Despite the current worries in the property market, auction property sales seem to be booming as never before. Obviously in the present climate, sellers often prefer the speed of auction selling and the prospect of making a decisive sale.
For buyers too, purchasing property at auction has many advantages over the traditional method.
However there are also a number of pitfalls to look out for. If you are really going to benefit fully from your auction buying experience, you need to be aware of the possible risks and be able to avoid them. Here are some examples.
When you go to an auction for the first time, you will find the majority of potential buyers there are experienced property investors or developers. Don’t even think of trying to buy a property until you have attended a few auctions and learnt the ropes.
Guard against getting carried away if you have fallen in love with a property. You must decide in advance what your upper limit is and make sure you stick to it. If you like the property, others may like it too and there could be a bidding war.
Whatever you do, if you hope to bid on a property, make sure you have your finances in place before you come to the auction. Remember that once the hammer has fallen the sale is legally binding and you have to pay 10 per cent there and then – credit cards are NOT usually accepted! Then you must come up with the balance within 28 days.
One major risk involved in buying property at auction is that you may not have been able to inspect the property, or only looked at it quickly. It could have major downsides which you’re not aware of. You must make every effort to find out as much as possible about the property before you bid – remember you can’t get out of the sale once you have won the bid, so it’s “buyer beware”.

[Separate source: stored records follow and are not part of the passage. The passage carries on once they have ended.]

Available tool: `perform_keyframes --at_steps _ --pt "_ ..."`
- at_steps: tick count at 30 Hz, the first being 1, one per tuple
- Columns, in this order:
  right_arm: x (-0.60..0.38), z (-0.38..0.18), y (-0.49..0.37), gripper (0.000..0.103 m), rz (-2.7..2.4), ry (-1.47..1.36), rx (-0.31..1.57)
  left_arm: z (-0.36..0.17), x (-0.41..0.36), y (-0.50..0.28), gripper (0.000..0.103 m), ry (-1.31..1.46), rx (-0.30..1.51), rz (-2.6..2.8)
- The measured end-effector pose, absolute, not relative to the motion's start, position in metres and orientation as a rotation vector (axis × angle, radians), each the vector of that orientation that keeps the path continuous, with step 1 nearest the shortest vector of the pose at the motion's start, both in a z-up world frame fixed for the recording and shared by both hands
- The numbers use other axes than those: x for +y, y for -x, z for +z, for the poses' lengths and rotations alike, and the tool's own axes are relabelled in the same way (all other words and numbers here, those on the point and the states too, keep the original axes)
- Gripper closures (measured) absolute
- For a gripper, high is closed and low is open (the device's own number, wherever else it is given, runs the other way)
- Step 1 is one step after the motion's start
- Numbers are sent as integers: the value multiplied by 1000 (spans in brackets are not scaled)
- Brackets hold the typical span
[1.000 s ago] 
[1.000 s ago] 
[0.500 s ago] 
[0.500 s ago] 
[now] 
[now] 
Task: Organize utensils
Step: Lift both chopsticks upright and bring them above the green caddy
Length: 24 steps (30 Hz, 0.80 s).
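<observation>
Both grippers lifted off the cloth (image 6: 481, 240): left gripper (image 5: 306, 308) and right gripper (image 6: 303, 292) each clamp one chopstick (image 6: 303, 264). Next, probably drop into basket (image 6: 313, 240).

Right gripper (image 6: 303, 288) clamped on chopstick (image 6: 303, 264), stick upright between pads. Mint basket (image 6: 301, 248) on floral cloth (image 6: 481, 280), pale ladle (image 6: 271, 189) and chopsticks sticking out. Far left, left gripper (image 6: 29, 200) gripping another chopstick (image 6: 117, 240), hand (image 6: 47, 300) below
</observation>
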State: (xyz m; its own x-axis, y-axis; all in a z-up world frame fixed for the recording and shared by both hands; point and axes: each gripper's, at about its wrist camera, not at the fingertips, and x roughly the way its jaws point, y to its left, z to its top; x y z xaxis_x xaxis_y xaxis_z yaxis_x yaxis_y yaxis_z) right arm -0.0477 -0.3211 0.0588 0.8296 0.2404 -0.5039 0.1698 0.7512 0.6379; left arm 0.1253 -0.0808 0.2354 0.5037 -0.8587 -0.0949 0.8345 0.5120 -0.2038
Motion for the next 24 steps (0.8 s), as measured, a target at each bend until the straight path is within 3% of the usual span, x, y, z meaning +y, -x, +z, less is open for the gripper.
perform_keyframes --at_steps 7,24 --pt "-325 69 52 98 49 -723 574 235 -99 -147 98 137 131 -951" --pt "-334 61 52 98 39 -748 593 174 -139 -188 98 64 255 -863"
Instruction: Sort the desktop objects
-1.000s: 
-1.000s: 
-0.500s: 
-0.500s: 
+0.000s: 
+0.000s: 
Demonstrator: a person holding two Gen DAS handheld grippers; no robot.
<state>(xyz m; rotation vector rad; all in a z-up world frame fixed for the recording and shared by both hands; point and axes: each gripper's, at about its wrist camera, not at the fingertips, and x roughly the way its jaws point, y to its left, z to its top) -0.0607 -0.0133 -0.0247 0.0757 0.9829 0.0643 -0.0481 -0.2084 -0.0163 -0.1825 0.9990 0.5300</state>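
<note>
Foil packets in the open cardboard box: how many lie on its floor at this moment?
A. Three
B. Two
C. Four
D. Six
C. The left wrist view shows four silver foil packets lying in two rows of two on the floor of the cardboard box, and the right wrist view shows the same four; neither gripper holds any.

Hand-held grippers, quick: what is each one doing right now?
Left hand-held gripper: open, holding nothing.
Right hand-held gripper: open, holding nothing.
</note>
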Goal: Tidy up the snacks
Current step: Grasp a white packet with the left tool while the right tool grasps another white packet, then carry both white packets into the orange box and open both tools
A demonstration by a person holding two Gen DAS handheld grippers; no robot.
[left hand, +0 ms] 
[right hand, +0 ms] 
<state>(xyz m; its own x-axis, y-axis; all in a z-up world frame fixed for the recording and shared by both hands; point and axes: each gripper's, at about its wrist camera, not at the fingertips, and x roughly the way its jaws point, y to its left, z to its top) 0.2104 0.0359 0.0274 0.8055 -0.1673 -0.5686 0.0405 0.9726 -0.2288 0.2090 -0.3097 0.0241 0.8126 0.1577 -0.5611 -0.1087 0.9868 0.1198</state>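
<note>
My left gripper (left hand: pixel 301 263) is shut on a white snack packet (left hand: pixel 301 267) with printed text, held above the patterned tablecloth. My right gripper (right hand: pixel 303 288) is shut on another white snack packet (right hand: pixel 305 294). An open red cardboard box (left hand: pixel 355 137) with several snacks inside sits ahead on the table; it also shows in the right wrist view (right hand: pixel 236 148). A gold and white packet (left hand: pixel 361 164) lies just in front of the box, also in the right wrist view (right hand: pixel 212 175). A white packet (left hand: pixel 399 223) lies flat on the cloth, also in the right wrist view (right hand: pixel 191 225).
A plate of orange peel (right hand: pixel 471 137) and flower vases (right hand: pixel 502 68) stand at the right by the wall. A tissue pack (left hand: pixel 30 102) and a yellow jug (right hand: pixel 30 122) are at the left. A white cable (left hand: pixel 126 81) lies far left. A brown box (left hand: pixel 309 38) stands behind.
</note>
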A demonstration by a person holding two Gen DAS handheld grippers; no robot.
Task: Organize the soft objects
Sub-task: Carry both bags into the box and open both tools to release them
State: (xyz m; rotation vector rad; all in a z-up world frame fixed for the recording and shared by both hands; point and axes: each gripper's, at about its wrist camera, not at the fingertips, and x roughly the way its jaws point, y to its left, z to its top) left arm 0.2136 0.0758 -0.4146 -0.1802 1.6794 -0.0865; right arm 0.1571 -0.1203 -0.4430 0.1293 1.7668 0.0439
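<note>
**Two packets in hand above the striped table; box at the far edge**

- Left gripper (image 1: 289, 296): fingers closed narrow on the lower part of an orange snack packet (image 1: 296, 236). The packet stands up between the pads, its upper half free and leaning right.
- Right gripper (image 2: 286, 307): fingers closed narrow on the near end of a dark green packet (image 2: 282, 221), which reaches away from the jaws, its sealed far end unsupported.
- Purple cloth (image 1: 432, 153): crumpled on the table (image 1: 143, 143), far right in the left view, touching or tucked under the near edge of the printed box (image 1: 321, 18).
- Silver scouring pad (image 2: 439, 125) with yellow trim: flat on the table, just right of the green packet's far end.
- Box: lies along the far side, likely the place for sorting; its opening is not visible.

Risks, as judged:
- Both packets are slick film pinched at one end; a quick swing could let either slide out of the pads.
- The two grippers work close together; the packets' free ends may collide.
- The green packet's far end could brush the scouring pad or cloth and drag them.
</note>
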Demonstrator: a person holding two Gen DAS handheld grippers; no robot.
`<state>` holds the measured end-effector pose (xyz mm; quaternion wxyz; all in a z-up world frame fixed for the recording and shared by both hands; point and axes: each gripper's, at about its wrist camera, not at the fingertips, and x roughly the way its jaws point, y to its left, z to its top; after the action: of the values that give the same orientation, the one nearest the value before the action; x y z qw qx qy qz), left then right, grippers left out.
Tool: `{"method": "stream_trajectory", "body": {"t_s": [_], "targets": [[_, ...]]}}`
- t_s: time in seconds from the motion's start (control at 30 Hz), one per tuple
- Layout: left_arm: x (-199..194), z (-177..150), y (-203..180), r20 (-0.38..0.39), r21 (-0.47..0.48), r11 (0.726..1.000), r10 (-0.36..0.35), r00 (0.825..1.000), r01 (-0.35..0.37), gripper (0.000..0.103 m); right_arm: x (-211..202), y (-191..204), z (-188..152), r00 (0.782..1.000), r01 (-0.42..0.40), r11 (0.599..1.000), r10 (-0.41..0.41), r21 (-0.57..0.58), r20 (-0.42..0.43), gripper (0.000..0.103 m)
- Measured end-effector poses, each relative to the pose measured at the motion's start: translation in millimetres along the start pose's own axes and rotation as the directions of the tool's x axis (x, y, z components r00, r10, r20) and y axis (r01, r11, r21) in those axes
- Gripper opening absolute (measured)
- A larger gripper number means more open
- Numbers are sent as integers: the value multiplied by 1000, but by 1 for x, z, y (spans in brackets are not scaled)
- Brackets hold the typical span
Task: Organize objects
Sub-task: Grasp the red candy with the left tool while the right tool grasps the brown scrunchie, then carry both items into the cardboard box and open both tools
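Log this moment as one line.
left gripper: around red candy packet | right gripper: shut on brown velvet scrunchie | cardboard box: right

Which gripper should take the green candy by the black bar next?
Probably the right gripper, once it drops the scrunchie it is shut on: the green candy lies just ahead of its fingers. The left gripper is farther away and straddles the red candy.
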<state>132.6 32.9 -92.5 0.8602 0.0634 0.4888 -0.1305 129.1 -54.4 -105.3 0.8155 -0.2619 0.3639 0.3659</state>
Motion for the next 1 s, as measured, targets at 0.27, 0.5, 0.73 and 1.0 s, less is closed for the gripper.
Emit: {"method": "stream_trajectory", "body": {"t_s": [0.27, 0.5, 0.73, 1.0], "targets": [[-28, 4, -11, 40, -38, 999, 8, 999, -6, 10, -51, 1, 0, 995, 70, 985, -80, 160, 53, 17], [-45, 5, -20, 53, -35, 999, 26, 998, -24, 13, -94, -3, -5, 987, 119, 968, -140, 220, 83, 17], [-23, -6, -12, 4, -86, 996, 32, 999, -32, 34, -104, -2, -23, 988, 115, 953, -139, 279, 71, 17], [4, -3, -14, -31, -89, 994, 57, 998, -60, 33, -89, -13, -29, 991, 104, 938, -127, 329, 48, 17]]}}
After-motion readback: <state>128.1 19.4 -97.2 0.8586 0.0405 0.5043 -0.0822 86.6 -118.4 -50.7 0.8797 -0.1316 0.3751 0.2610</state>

Another problem that can arise is getting hold of finance. It’s not true that lenders won’t lend on auction property, but many lenders will insist on a survey. This puts you in a dilemma as if you don’t win the auction, you have wasted the money on the survey. Some lenders will agree a loan “in principle” and do the survey after you have won the bid, especially if you are an experienced property investor. Or you can consider getting a bridging loan. However, don’t forget you run major risks by not having a survey done before committing yourself to the purchase. There could be unseen problems with the property which would make the lenders refuse to lend on it, and/or would render it unsaleable. For instance you could find it had been built on a former coalmine! So safety is often the best policy.
Don’t forget you have to pay stamp duty, auction fees etc. as well as the agreed purchase price of the property.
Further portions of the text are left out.